President Joe Biden also spoke to the three Democrats, who have become known as the “Tennessee Three,” during a conference call Friday ahead of Harris’ visit. He thanked them for their leadership in seeking to ban assault weapons and standing up for democratic values, the White House said. He also invited them to the White House in the near future.

Harris’ hastily arranged trip to Nashville came after Tennessee House Republicans voted overwhelmingly Thursday to expel Jones and Pearson. Jones was expelled on 72-25 vote. The vote to remove Pearce was 69-26. The expulsions have become a national flashpoint on the issues of gun control and race.

Upon arriving in Nashville, Harris met privately with the three Democrats at Fisk, which hosted a gathering of community leaders to support the expelled lawmakers. Afterward, she met with other Tennessee Democratic lawmakers and Nashville Mayor John Cooper. 

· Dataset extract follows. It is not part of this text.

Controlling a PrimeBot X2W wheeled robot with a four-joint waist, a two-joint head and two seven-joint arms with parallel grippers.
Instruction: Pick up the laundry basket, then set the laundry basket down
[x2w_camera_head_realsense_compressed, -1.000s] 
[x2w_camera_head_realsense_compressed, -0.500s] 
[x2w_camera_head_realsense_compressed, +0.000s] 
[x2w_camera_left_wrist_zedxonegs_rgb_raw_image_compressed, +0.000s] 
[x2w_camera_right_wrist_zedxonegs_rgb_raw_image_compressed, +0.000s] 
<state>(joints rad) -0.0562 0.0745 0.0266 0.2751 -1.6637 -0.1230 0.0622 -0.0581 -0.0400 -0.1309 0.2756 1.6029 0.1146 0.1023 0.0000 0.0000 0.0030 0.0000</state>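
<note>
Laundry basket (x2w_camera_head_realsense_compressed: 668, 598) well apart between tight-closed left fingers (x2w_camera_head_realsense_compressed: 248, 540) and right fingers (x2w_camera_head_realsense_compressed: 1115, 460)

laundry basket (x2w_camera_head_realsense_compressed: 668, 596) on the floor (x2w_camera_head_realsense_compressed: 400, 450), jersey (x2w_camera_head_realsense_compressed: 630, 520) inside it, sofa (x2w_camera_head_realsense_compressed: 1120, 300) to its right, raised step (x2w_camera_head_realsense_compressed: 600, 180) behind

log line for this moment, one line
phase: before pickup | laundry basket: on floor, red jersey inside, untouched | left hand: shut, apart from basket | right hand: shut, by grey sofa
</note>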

Pearson was met with raucous applause and cheers as he arrived for the event. “They thought could expel democracy,” he said, addressing the crowd from a stone platform. “But we’re still here!”

In her remarks, Harris also praised students and other young leaders who converged upon the state Capitol en masse to push for gun control after the school shooting but haven’t swayed the state’s Republican majority. She encouraged them to continue the fight.

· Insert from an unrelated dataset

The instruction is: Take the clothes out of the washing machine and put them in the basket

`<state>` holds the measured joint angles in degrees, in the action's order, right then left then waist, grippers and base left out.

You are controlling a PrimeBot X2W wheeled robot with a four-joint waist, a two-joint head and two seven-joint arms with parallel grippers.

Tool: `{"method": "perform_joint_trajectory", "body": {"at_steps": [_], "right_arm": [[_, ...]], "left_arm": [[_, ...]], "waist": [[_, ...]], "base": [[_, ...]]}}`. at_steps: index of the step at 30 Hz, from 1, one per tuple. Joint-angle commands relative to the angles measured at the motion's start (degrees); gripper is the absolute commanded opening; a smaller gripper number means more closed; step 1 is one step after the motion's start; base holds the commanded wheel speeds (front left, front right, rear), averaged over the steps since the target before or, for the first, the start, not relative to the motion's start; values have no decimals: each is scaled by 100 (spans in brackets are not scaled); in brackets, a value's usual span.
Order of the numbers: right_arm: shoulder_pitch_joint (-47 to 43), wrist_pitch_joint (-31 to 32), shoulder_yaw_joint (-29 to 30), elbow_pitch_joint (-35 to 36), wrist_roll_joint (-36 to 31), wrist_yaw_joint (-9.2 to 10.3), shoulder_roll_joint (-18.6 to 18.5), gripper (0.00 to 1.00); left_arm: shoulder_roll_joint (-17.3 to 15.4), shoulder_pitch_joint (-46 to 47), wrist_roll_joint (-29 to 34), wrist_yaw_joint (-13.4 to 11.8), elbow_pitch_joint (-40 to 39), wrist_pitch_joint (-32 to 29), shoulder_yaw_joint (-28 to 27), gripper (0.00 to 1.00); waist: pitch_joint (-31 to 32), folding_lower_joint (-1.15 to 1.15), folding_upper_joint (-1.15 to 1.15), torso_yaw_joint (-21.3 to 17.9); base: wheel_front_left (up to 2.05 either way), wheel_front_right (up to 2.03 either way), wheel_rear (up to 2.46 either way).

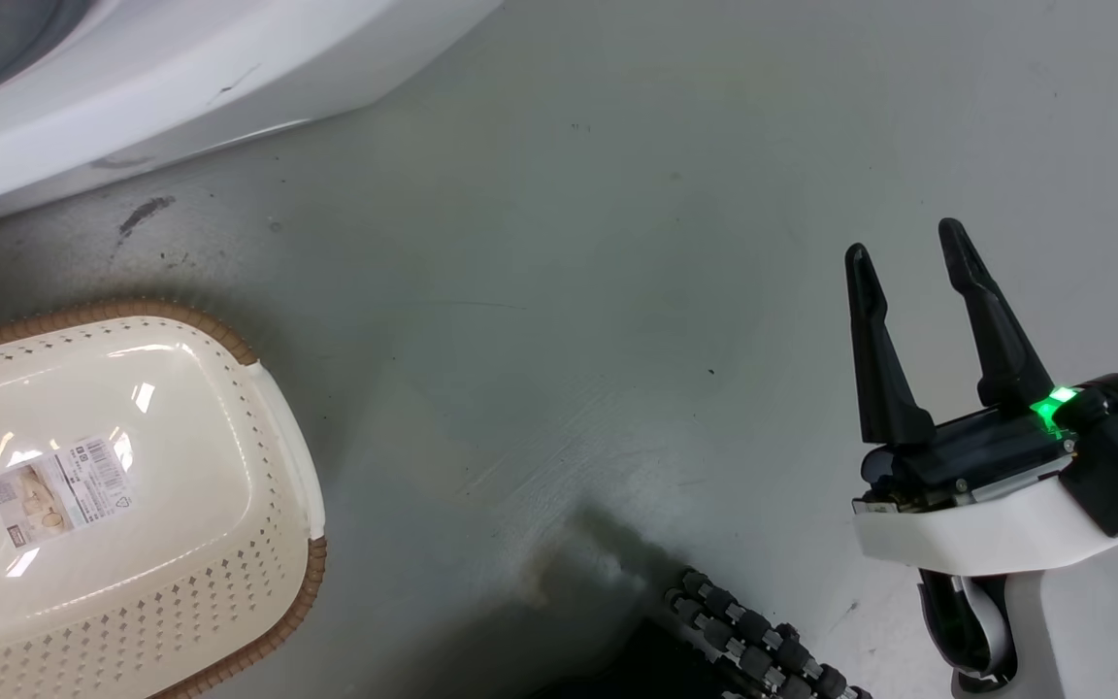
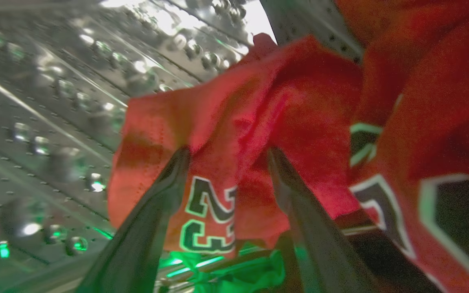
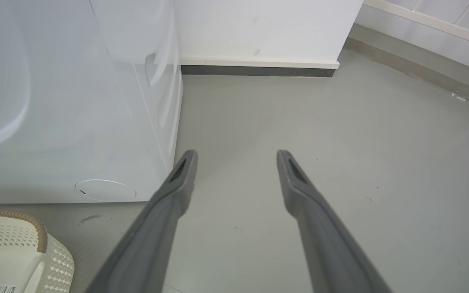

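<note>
Left end effector (image 2: 228, 152), fingers apart, faces crumpled red clothes (image 2: 299, 101) numbered "23" inside the washing machine (image 2: 55, 101).

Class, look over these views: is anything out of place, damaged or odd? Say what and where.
Minor only: a dark scuff marks the floor beside the washing machine, and a printed label is stuck inside the basket. Nothing spilled.
</note>
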<state>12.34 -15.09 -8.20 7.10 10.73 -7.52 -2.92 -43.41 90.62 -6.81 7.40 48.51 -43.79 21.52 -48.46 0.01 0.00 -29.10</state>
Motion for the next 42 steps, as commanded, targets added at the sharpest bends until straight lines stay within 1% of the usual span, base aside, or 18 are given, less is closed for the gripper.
{"method": "perform_joint_trajectory", "body": {"at_steps": [1, 2, 3, 4, 9, 12, 18, 21, 25, 30, 33, 35, 39, 42], "right_arm": [[23, -11, 9, 36, 26, 6, 6, 100], [20, -11, 22, 46, 27, 6, 7, 100], [17, -11, 31, 51, 18, 6, 7, 100], [19, -11, 35, 56, 12, 6, 7, 100], [108, -11, 60, 61, -20, 6, 6, 100], [145, -11, 80, 52, -35, 6, 6, 100], [216, -11, 194, 26, -140, 6, 6, 100], [241, -12, 313, 1, -170, 6, 5, 100], [239, -11, 448, -47, -319, 6, 5, 100], [229, -12, 643, -85, -477, 6, 4, 100], [220, -11, 633, -128, -549, 6, 5, 100], [93, -12, 652, -171, -650, 6, -3, 100], [29, -11, 778, -250, -753, 6, 1, 100], [-46, -11, 824, -304, -800, 6, 2, 100]], "left_arm": [[-25, -119, -66, 6, -8, -46, 16, 100], [-31, -145, -134, 6, -16, -85, 14, 100], [-34, -163, -190, 5, -28, -127, 34, 65], [-51, -165, -235, 5, -60, -149, 40, 0], [-91, -180, -389, 6, -207, -59, 76, 0], [-73, -170, -405, -13, -293, 168, 79, 0], [136, -211, -465, -243, -297, 810, 35, 0], [334, -313, -561, -344, -248, 1304, -14, 0], [603, -476, -813, -533, -123, 2127, -219, 0], [962, -859, -992, -609, 57, 3031, -278, 0], [1108, -1207, -1210, -648, 225, 3568, -431, 0], [1280, -1484, -1329, -640, 356, 3912, -487, 0], [1462, -1906, -1377, -619, 517, 4514, -444, 0], [1670, -2153, -1456, -582, 608, 4911, -441, 0]], "waist": [[-28, -1, 0, -4], [-40, -1, 0, 2], [-51, -1, 0, 10], [-64, -1, 0, 18], [-83, -1, 0, 81], [-34, -1, 0, 152], [181, -1, 0, 362], [364, -1, 0, 509], [648, -1, 0, 707], [1009, -1, 0, 993], [1263, -1, 0, 1083], [1498, -1, 0, 1160], [1776, -1, 0, 1339], [1998, -1, 0, 1457]], "base": [[0, 0, 0], [0, 0, 0], [0, 0, 0], [0, 0, 0], [0, 0, 0], [0, 0, 0], [0, 0, 0], [0, 0, 0], [0, 0, 0], [0, 0, 0], [0, 0, 0], [0, 0, 0], [0, 0, 0], [0, 0, 0]]}}
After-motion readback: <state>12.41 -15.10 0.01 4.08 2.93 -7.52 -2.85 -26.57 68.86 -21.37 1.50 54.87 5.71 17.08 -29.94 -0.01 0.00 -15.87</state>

“I do believe that every generation has its calling, that there are moments in time that find you and require and depend on your leadership,” she said. “And so, in particular to all the young people, this issue is going to require your leadership.”

Harris renewed Biden’s call for Congress to pass a nationwide ban on assault weapons and high-capacity magazines. Assault weapons “were designed to kill a lot of people quickly” and have “no place on the streets of the civil society,” she said.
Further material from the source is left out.